It is official, the much revered Thai monarch, King Bhumibol Adulyadej, has passed away at the age of 88
This is confirmed by the Thai royal palace. “His Majesty has passed away at Siriraj Hospital peacefully,” it said. The King passed away at 3.52pm Bangkok time (4.52pm Singapore time).
The palace announced on Sunday (9 October) that Bhumibol was in an unstable condition at Siriraj hospital after receiving hemodialysis treatment. He was also having breathing difficulties, therefore, he needed a ventilator.
In a health bulletin issued Wednesday evening, the palace said that he remained on the ventilator and was in unstable condition that his blood pressure was low, his liver function was abnormal and he appeared to have a blood infection.
The doctor gave him antibiotics and he was also put on continuous renal replacement therapy (CCRT) which is usually given to critically ill patients.
Earlier this month, the King was announced to be recovering from a respiratory infection.
The Palace said that King Bhumibol has been treated for a variety of health complications over the past two years, which includes bacterial infections, breathing difficulties, heart problems, and hydrocephalus – a buildup of cerebrospinal fluid often referred to as “water on the brain”.
The King had served the country for seven decades. He is largely seen as a critical unifying force in the country who was born in the United States on 5 December 1927.
When he was only two-year-old, his father, Prince Mahidol Adulyadej, died. And when his childless uncle, King Prajadhipok, abdicated in 1935, his nine-year-old brother, Ananda, took the throne.
However, King Ananda was shot dead in his bed in 1946 when he was only 20-year-old to circumstances that remain unclear. Thereafter, King Bhumibol ascended to the throne at the tender age of 18.
Thailand has strict laws that ban planning for succession or discussing the current leader’s health in public. Therefore, there could potentially be potential turmoil between the military and Bhumboil’s son, Crown Prince Vajiralongkorn, and daughter, Princess Maha Chakri Sirindhorn.
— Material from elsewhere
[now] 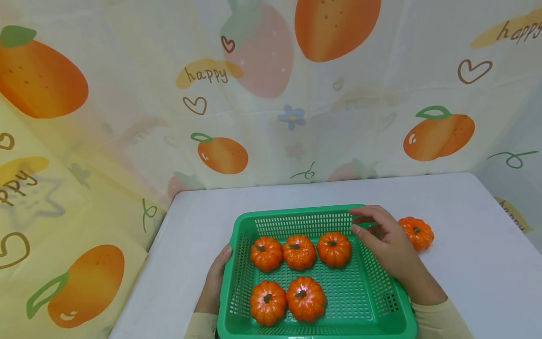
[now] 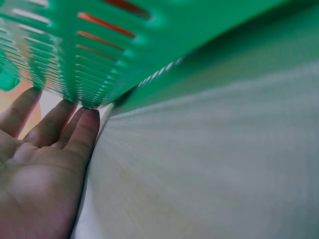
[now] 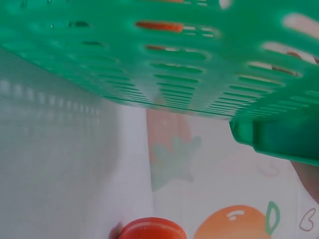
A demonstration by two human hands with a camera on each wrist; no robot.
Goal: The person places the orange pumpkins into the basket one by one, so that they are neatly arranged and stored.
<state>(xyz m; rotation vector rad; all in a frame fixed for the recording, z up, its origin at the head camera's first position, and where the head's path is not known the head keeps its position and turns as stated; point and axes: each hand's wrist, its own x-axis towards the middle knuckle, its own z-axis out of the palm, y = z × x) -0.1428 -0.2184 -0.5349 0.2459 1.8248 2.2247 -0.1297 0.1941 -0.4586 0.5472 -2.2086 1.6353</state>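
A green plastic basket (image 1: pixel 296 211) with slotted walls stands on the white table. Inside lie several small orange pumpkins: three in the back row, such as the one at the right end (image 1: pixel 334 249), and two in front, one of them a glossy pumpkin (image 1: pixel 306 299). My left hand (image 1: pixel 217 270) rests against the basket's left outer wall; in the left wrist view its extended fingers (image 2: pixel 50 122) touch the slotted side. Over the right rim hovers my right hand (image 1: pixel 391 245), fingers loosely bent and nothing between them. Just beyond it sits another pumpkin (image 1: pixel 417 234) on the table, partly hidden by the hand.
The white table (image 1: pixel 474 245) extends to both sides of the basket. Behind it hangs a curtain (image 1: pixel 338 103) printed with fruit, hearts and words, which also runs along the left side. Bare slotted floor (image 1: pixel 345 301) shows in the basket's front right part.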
Thailand’s government is technically a constitutional monarchy. However, it ratified its newest constitution in August by a public referendum that further entrenched the military government of former general now-Prime Minister Prayuth Chan-ocha which called for a civilian government but with strong influence from the military and for leaders to be appointed, not elected.
After the government faced accusations of corruption, Chan-ocha led a military coup in 2014 after the government faced accusations of corruption and has been credited for curbing violence in Thailand’s streets. However, the coup completely upended Thailand’s government and it presently does not have a permanent legislative branch with no plans for elections until next year.
While the legislative body is temporary, it still has major input. The interim constitution calls for the prime minister to be appointed by the monarch. However, the National Legislative Assembly must also pass a resolution which gives Chan-ocha every reason to be concerned over who becomes the next monarch in the event of the King’s death.
The Economist reported earlier this year that the princess is a much stronger candidate for the nation’s next royal leader. SInce, unlike his father, Prince Vajiralongkorn, 64, is quite disliked in Thailand as he is considered “spoilt and demanding, and‑to put it mildly-widely loathed.”